Но тут вступил Корецкий, оторвав наконец взор от своего стакана:
— Да не рухнет на нас крыша, потому что подпорка у этого дома всего одна — Гена, на нем все стоит, — а если она рухнет, то туда нам и дорога.
Ну, само собой, про меня сразу забыли, и весь гвалт обрушился на Андрюшу Корецкого.
Время шло к полуночи. На столе появились еще бутылки и еще закуски. Мысли забродили зигзагами, и спор перешел в творческую плоскость. Если честно (а после опустошения очередной бутылки все речи начинались с этих слов — «если честно»), так вот, если честно, то действительно — интерес к нашему спектаклю определялся одним — в центре его стояла популярнейшая фигура Гены Новавитова.

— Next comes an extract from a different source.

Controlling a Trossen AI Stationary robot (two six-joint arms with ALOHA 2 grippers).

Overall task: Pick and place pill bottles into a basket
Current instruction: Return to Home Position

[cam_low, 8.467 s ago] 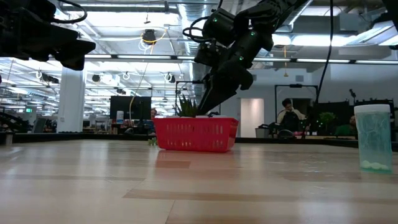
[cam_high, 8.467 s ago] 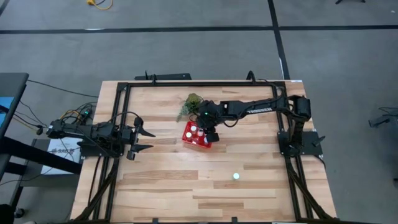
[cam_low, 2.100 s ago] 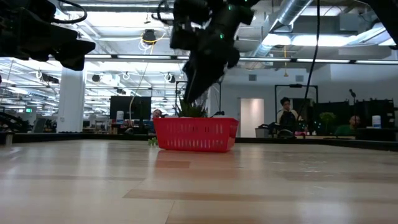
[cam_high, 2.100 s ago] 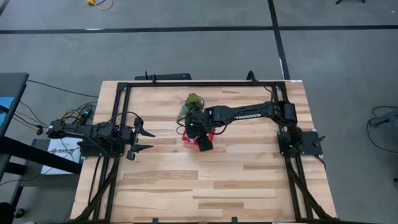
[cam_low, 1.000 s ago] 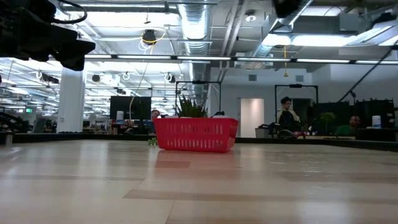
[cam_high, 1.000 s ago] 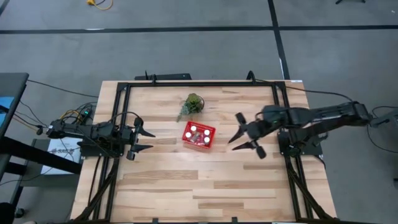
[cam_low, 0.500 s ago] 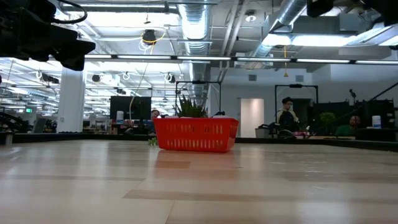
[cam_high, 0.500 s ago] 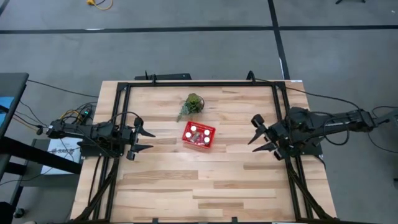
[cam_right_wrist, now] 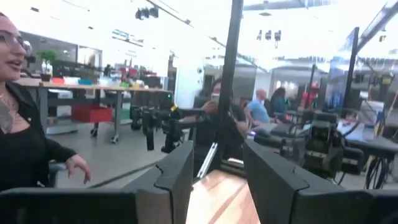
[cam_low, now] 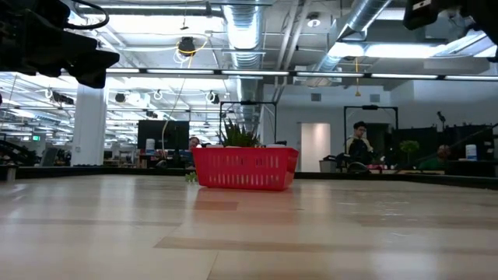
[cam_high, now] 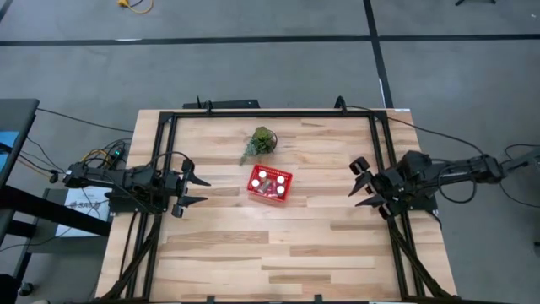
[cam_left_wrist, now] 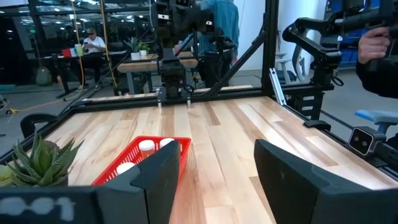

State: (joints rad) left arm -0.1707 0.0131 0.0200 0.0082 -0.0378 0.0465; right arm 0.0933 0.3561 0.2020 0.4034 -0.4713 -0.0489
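Right pincer withdrawn to right edge, fingers spread | left pincer spread

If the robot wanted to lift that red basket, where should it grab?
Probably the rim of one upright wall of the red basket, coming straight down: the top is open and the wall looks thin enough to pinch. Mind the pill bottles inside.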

Он и в кино, он и в сериале, он и частный сыщик, он и бандит, он и певец, и секс-символ, он и загадка, он и душа нараспашку.
СЛАВА! Самое загадочное явление под небесами, опровергающее естественное течение жизни. Загадочнее, чем шаровая молния. Вот! Только с ней можно сравнить славу. Не то чтобы не было никаких разумных объяснений ее приходу, вовсе нет — объяснений полно.
Завихрение мощного потока электромагнитных волн, случайно возникшее равенство сил, несущих положительные заряды навстречу друг другу, внезапно образовавшийся вакуум в естественной колбе, прикрытой мембраной земной атмосферы, мгновенно ставшей непрозрачной для частиц, несущих эти заряды. И наконец, — творение из ничего субстанции, которая до сих пор названия даже не получила. Это НЕЧТО! Не то чтобы твердое, но основательное, не то чтобы движущееся, а скорее ДРОЖАЩЕЕ — при микроскопической амплитуде и скорости, приближающейся к абсолюту. И вот эта дрожащая субстанция, чудовищно сжимаясь, обретая силу в саморазрушении, всасывает энергию двух потоков, предотвращая взрыв их столкновения и заставляя двигаться параллельно и однонаправленно. Общий заряд при этом возрастает не в разы, а по экспоненте. При этом кинетика минимальна. Направление движения — внутрь, а не наружу. Непрерывно увеличивающаяся потенция при незначительных внешних проявлениях.